According to Elizabeth Prettejohn, Symbolism is the link between the Pre-Raphaelites and Surrealism. The art generally known as 'Symbolism' flourished in quite a few European countries, but especially in France and Belgium around the turn of the previous century. It is generally agreed that Symbolism started with the publication of manifestos in Paris and Brussels during the year 1886. In Brussels the public came to know Symbolist art mainly through the annual exhibitions organised by the artistic associations of 'Les XX' and 'La Libre Esthetique'. These associations were truly international: they invited foreign artists to exhibit with them and their members showed their work in Paris, Venice, Weimar and Amsterdam among other European cities. They also kept a keen eye on the British art scene.

The Belgian Symbolists particularly admired both the first and second generation Pre-Raphaelites in Britain. In fact, the second generation, with Edward Burne-Jones at its centre, has for some years now been known as the 'British Symbolists'. There were many personal and artistic ties between the Belgian and British groups.

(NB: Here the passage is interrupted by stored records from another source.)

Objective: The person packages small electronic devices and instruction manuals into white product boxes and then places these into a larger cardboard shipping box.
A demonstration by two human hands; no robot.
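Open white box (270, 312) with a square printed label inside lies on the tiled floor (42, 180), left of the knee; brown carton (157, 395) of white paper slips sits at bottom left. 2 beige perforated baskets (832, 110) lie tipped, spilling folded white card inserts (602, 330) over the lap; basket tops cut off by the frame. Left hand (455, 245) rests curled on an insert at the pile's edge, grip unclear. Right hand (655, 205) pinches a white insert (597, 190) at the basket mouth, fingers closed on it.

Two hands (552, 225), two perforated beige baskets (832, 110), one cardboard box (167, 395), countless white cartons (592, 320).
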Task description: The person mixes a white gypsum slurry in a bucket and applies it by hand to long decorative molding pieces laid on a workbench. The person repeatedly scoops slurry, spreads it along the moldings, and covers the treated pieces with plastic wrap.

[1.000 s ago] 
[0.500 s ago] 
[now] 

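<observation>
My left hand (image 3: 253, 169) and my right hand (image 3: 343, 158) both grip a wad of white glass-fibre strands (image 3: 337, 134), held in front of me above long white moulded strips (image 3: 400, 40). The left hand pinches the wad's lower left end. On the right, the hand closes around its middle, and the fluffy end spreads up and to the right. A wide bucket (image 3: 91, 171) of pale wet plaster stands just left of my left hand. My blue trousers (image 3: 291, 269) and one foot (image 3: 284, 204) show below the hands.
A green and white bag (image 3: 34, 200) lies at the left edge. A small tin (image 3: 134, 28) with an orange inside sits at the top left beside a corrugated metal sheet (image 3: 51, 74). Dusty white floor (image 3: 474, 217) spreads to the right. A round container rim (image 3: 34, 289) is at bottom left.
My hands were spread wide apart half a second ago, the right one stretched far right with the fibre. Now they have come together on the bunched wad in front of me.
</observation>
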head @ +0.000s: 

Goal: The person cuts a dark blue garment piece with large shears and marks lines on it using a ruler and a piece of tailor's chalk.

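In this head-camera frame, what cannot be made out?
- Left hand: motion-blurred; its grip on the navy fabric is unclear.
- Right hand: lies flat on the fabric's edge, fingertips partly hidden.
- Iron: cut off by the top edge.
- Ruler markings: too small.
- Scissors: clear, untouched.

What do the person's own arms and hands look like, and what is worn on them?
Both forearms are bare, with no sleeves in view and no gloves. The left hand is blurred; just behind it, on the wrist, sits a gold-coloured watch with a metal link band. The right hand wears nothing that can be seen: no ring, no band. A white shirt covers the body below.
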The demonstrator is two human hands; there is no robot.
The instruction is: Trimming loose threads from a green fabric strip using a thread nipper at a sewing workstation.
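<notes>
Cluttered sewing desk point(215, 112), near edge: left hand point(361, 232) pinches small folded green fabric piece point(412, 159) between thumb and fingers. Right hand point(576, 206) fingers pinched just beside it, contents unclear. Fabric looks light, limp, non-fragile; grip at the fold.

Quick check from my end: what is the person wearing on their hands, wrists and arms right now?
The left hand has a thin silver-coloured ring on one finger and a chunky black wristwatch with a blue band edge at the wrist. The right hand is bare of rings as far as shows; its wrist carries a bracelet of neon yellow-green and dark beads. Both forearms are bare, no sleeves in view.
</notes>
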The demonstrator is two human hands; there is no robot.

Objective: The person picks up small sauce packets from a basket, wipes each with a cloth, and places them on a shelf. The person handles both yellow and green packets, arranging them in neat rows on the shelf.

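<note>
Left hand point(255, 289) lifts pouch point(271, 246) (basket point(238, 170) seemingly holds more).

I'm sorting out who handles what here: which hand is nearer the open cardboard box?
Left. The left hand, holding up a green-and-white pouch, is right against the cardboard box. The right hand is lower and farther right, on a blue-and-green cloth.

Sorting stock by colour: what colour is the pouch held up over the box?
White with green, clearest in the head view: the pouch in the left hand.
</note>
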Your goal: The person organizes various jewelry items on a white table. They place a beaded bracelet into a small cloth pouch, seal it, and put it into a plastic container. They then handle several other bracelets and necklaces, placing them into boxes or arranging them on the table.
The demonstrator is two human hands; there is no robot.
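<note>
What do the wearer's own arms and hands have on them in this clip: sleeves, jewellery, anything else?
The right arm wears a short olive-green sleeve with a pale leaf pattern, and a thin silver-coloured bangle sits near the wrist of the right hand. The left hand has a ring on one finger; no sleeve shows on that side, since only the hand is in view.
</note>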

Fernand Khnopff, the most famous Belgian Symbolist, was a friend of Burne-Jones and exhibited frequently at London's New Gallery, which was the most important platform for late Pre-Raphaelite art from 1888 till 1909. Other Belgian Symbolists such as Willy Schlobach and Jean Delville either visited London and other parts of Britain or even lived and worked there for a number of years. The works of British artists such as Ford Madox Brown, William Holman Hunt, William Morris, Walter Crane and George Frampton were exhibited at shows of 'Les XX' and 'La Libre Esthetique' in Brussels where paintings by Dante Gabriel Rossetti, Burne-Jones and again Madox Brown became known through Frederick Hollyer's photos. A large number of pictures by the Pre-Raphaelite photographer Julia Margaret Cameron met with great success in the same city: Besides all this, both groups shared the use of English and Belgian literature (eg, the writings of Christina Rossetti and Maurice Maeterlinck) as well as the act of looking within oneself as an important source of inspiration. Consequently, the same recurring themes appear in both the works of the Pre-Raphaelites and those of the Belgian Symbolists: the femme fatale, the feminine ideal, androgyny, the mirror as a symbol of introspection and the interrelated concepts of sleep and death. This firm bond between the two schools of art is possibly best represented by Schlobach's La Morte ou Ophelia (The Dead Woman or Ophelia, 1899), which--reminiscent of John Millais's 1851-2 Ophelia--shows the corpse of a beautiful Lizzie Siddal look-alike floating down the Thames.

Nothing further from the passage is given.